Über dem Trinken bemerkte er, wie sich der Diener hinter dem Fass etwas zu schaffen machte. Er brachte einen kräftigen Ochsenschwanz hervor und war eben im Begriff, auf Eulenspiegel loszuschlagen. Dieser sprang rasch zur Seite und riss den Kran aus dem Fass, sodass das edle Nass in einem dicken Strahl herausschoss. Um der Flut zu wehren, sprang Franz rasch herbei und hielt das Loch mit dem Daumen zu. Das war für Eulenspiegel eine erwünschte Gelegenheit, den Diener mit einem Seil, das er wie eine Schlinge um dessen Leib geschlungen hatte, an die Mauer festzubinden. Er ergriff den Prügel und hieb unaufhörlich auf Franz ein, sodass dieser aus Leibeskräften schrie: »Zu Hilfe, zu Hilfe!«

Dazwischen rief Eulenspiegel: »Warte, du Schalk, du Nichtsnutz, hier hast du dein Teil!«

Zuletzt trank er den Becher leer. Dann nahm er zwei Schinken aus einer Ecke, verbarg sie unter seinen Kleidern und eilte durch die offen gebliebene Kellertür ins Freie.

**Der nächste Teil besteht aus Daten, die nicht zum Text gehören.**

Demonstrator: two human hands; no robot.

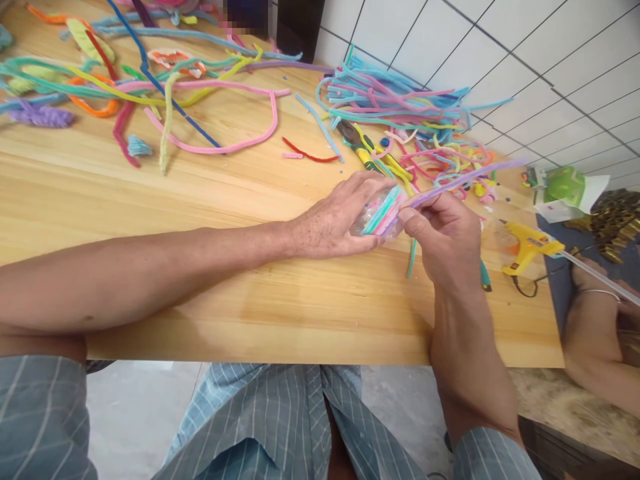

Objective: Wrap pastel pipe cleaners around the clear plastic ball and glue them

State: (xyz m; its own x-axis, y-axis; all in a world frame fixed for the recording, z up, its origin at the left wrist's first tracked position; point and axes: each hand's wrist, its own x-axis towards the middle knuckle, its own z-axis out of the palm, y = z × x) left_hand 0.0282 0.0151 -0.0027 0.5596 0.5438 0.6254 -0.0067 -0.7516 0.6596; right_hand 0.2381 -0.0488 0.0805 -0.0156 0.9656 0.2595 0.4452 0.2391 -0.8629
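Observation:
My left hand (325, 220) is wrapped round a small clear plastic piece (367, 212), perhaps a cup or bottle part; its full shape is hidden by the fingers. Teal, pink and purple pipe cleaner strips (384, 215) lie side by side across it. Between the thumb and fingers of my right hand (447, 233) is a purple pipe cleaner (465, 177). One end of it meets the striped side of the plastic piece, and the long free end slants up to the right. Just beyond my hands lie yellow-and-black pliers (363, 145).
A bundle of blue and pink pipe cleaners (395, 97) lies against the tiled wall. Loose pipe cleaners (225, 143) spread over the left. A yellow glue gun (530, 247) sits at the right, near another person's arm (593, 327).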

Draußen aber fing der Schalk an zu heulen und zu humpeln. Da rief ihm der Burgherr zu: »Aha, Schlingel, jetzt hast du mal eine Lehre bekommen, die dir die Luft nehmen wird, mit mir deinen Scherz zu treiben.«

»O ja«, sagte Eulenspiegel schadenfroh, »Ihr habt mir eine gute Lehre gegeben. Ich hab’s gekriegt, meine Mutter und ich haben vierzehn Tage genug daran.« Und er machte sich schleunigst aus dem Staube.

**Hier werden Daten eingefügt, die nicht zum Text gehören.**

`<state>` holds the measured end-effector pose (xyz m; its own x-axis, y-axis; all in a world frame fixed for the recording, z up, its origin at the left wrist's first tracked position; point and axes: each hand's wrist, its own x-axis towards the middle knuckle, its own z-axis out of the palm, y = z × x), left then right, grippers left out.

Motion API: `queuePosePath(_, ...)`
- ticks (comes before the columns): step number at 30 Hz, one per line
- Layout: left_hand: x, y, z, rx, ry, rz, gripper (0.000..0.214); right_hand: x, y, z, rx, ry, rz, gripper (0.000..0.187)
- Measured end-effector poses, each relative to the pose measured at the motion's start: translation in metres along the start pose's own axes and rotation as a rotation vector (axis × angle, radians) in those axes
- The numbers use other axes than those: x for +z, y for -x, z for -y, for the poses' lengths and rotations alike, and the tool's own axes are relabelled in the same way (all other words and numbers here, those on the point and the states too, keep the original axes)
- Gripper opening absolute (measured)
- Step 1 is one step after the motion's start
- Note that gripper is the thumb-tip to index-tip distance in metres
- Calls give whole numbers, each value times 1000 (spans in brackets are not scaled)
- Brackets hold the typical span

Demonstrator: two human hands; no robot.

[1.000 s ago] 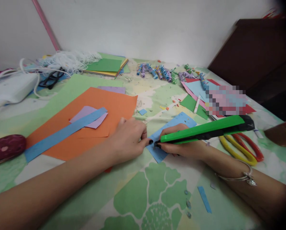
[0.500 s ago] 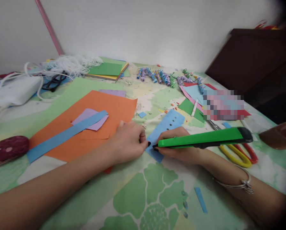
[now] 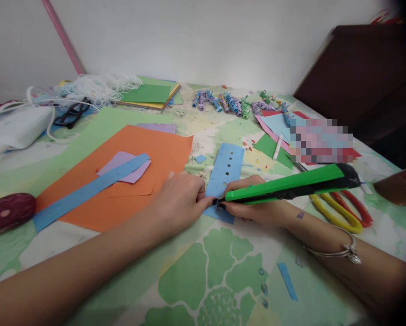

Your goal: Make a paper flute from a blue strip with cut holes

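My right hand (image 3: 253,209) is closed round a green utility knife (image 3: 287,186) whose tip rests on a blue paper strip (image 3: 225,170) punched with a row of small holes. My left hand (image 3: 181,201) has its fingers curled and pinches the strip's near left edge, right beside the knife tip. The strip lies on the green patterned tablecloth (image 3: 210,267), running away from me. A silver bracelet (image 3: 342,250) circles my right wrist.
An orange sheet (image 3: 158,147) with a long blue strip (image 3: 87,190) and a lilac piece (image 3: 121,160) lies at left. Yellow and red scissors (image 3: 339,213) sit behind the knife. Rolled paper curls (image 3: 223,102), stacked coloured paper (image 3: 150,93), white cord (image 3: 97,86) and a white box (image 3: 16,127) line the back.
The blue holed strip has swung round under my hands, from slanting right to pointing nearly straight away. Both hands stayed at its near end.
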<state>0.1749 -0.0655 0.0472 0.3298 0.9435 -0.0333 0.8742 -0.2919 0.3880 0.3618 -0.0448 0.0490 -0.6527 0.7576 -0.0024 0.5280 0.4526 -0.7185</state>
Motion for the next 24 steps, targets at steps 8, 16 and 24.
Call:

Der Ritter rieb sich vergnügt die Hände, bis ein abermaliger Hilferuf aus der Tiefe des Kellers heraufdrang. Er eilte hinab, und voller Entsetzen musste er sehen, wie sein Wein ausgelaufen und sein Diener gehörig durchgeprügelt worden war.

»Der Schurke hat auch noch zwei der schönsten Schinken mitgenommen«, bemerkte Franz.

Jetzt verstand der Ritter auch, was Eulenspiegel mit seiner letzten Bemerkung gemeint habe.